The Company intends to operate in a manner that will allow it to qualify as a real estate investment trust, or “REIT,” for federal income tax purposes commencing with its taxable year ending December 31, 2006. The Company utilizes an Umbrella Partnership Real Estate Investment Trust (“UPREIT”) organizational structure to hold all or substantially all of its properties and securities through an operating partnership, Dividend Capital Total Realty Operating Partnership LP, (the “Operating Partnership”).
On April 25, 2005, the Company sold 200 shares of common stock to an affiliate of Dividend Capital Total Advisors LLC (the “Advisor”) at a price of $10 per share. The Company subsequently contributed $2,000 to the Operating Partnership and is the sole general partner.
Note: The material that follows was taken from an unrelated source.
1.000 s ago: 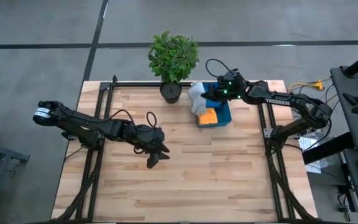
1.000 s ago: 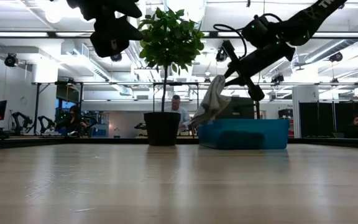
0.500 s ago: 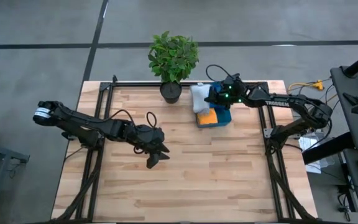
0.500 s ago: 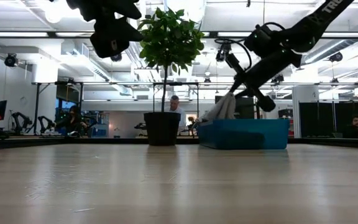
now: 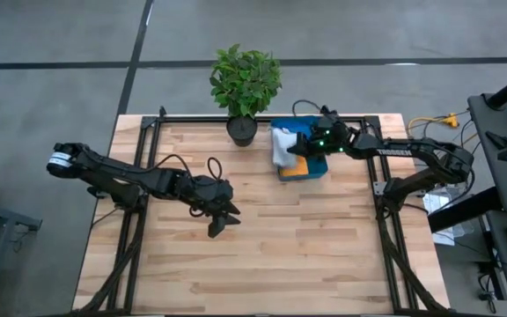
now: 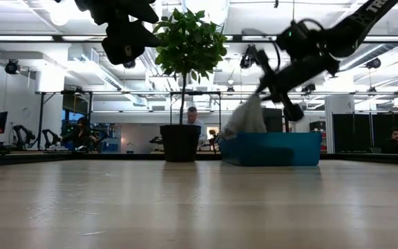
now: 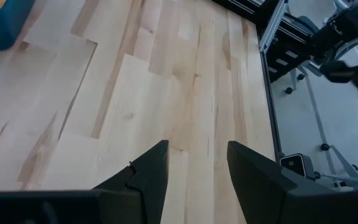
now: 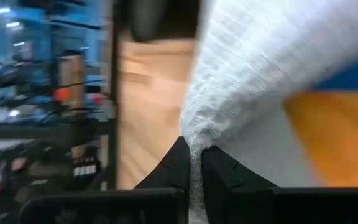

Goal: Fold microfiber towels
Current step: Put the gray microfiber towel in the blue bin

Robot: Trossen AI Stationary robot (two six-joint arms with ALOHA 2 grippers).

On May 4, 2005, the Operating Partnership issued 20,000 Operating Partnership Units (“OP Units”) to the Advisor in exchange for $200,000 representing an approximate 99% limited partnership interest. On May 4, 2005, the Operating Partnership issued 100 Special Units (Note 5) to Dividend Capital Total Advisors Group LLC, the parent of the Advisor, in exchange for $1,000. The holders of OP Units have the right to convert their OP Units into cash or, at the option of the Company, into an equal number of shares of common stock of the Company, or a combination of both, as allowed by the Operating Partnership Agreement. The remaining rights of the holders of OP Units are limited and do not include the ability to replace the general partner or to approve the sale, purchase or refinancing of the Operating Partnership’s assets.
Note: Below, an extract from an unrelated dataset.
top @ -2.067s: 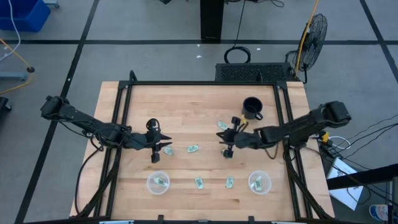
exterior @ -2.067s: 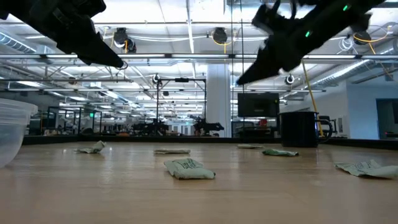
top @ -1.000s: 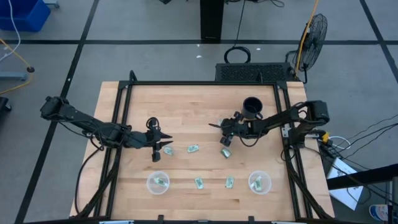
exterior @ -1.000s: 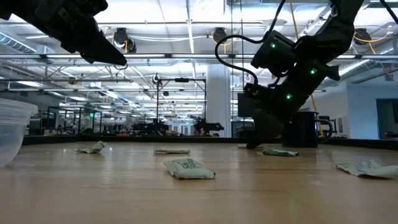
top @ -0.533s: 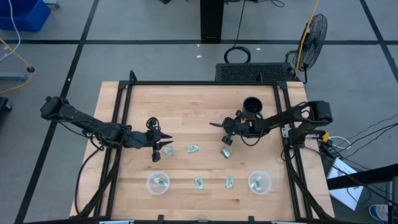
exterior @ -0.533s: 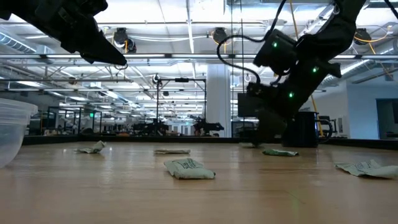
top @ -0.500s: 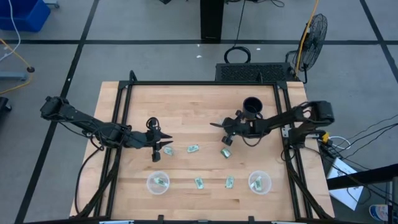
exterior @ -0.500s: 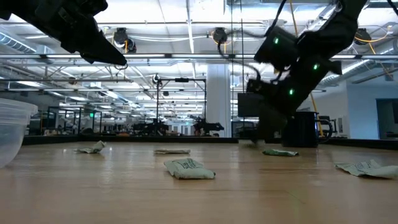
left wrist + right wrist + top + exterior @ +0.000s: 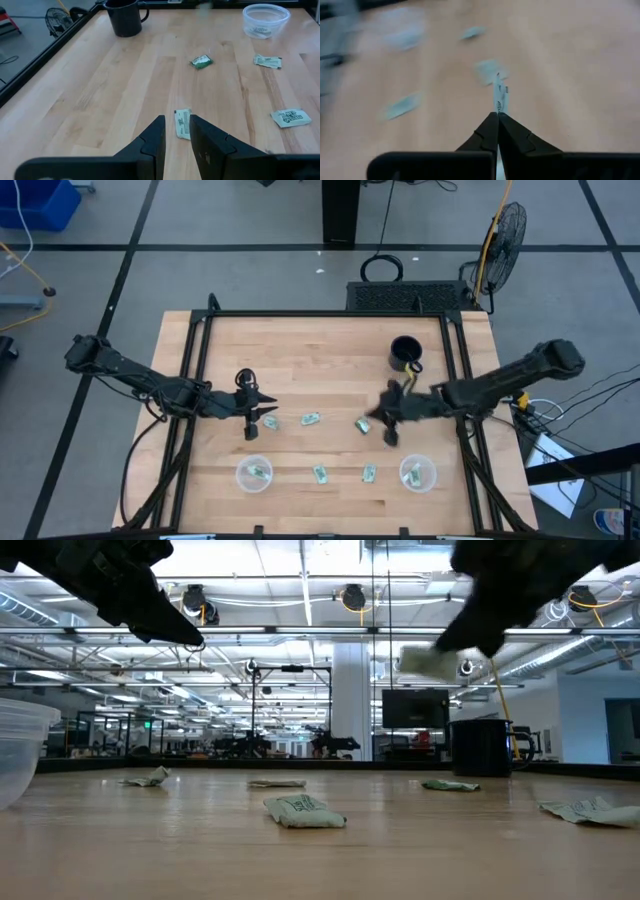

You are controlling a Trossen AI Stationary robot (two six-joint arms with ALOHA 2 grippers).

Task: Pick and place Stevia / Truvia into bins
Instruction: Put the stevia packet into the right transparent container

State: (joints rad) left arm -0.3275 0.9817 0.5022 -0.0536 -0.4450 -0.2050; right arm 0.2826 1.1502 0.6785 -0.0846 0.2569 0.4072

2. | SUMMARY OF SIGNIFICANT ACCOUNTING POLICIES |
Principles of Consolidation
Due to the Company’s control of the Operating Partnership through its sole general partnership interest and the limited rights of the limited partners, the Operating Partnership is consolidated with the Company and the limited partner interest is reflected as a minority interest in the accompanying consolidated balance sheet. All significant intercompany accounts and transactions have been eliminated in consolidation.
Cash and Cash Equivalents
Cash and cash equivalents consist of cash on hand and highly liquid investments purchased with original maturities of three months or less.
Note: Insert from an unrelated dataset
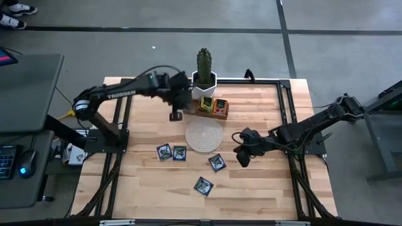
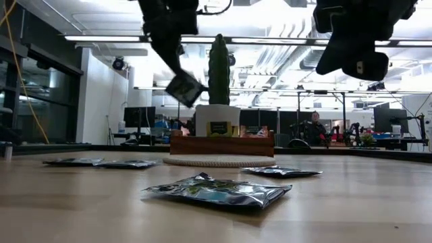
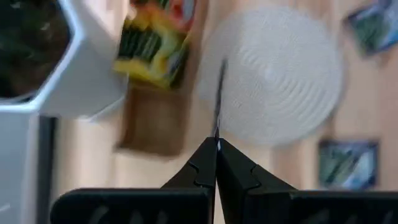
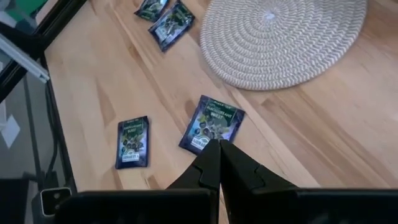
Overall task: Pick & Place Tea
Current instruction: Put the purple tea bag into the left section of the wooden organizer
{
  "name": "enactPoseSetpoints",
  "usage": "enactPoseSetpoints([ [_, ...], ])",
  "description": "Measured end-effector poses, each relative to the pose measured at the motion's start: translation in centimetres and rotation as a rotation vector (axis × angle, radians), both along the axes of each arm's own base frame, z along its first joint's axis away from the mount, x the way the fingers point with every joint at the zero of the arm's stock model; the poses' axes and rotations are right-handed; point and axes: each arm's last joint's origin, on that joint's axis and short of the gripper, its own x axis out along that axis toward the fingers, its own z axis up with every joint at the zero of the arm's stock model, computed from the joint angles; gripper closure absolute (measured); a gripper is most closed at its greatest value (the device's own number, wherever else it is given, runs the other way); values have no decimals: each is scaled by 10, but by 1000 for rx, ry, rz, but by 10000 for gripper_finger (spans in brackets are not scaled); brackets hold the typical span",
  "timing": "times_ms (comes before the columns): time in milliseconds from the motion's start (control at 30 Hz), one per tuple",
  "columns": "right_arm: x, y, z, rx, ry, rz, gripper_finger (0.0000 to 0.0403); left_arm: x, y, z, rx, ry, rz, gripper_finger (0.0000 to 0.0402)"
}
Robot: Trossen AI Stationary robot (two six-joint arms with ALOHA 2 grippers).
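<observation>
Dark sachet [image 2: 217,190] nearest, left claw [image 3: 216,146] clamping sachet edge-on, right claw [image 4: 219,149] together.

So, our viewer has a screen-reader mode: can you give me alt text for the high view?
Seen from above, the left gripper holds a tea sachet above the wooden table, near a tray and cactus pot. Four dark blue sachets lie around a round woven mat; the right gripper hovers, shut, beside one.
</observation>
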Motion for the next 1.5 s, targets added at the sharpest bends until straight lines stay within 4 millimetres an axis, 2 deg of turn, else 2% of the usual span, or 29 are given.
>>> enactPoseSetpoints([
  [67, -1, 1, 0, 2, 0, -17, 403, 0, 8, 7, 42, 86, -33, 401],
  [133, -2, 2, -1, -1, 1, -33, 403, 10, 14, 12, 99, 114, -62, 401],
  [300, -3, 4, 0, -3, -9, -71, 402, 33, 25, 7, 174, 249, -130, 401],
  [500, -3, 4, -1, -4, -13, -94, 402, 58, 29, -15, 219, 375, -176, 401],
  [667, -3, 3, 0, -9, -20, -117, 402, 69, 32, -30, 245, 430, -197, 401],
  [1033, -3, 2, 0, -21, -26, -133, 402, 81, 38, -61, 294, 549, -214, 401],
  [1500, -3, 2, 0, -30, -31, -143, 402, 85, 39, -63, 280, 512, -215, 401],
])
Organizational and Offering Costs
Organizational and offering costs primarily include the selling commissions and dealer manager fees paid to related parties in connection with the Company’s Offering (see Note 3 and Note 4), as well as filing fees, legal, accounting, marketing, printing, escrow and other costs associated with the Company’s formation and Offering.
F-7
In accordance with the advisory agreement between the Company and the Advisor, substantially all of the costs paid in advance by the Advisor are subject to reimbursement by the Company (in a cumulative amount of up to 1.5% of the aggregate gross offering proceeds) as proceeds are received from the Offering. As of December 31, 2005, the Advisor had incurred $2,147,617 in reimbursable organizational and offering costs, of which $200,629 is reflected in the accompanying consolidated financial statements as “Accounts receivable, related party” (see Note 4). The remaining $1,946,988 has been incurred by the Advisor but is not reflected in the accompanying consolidated financial statements of the Company.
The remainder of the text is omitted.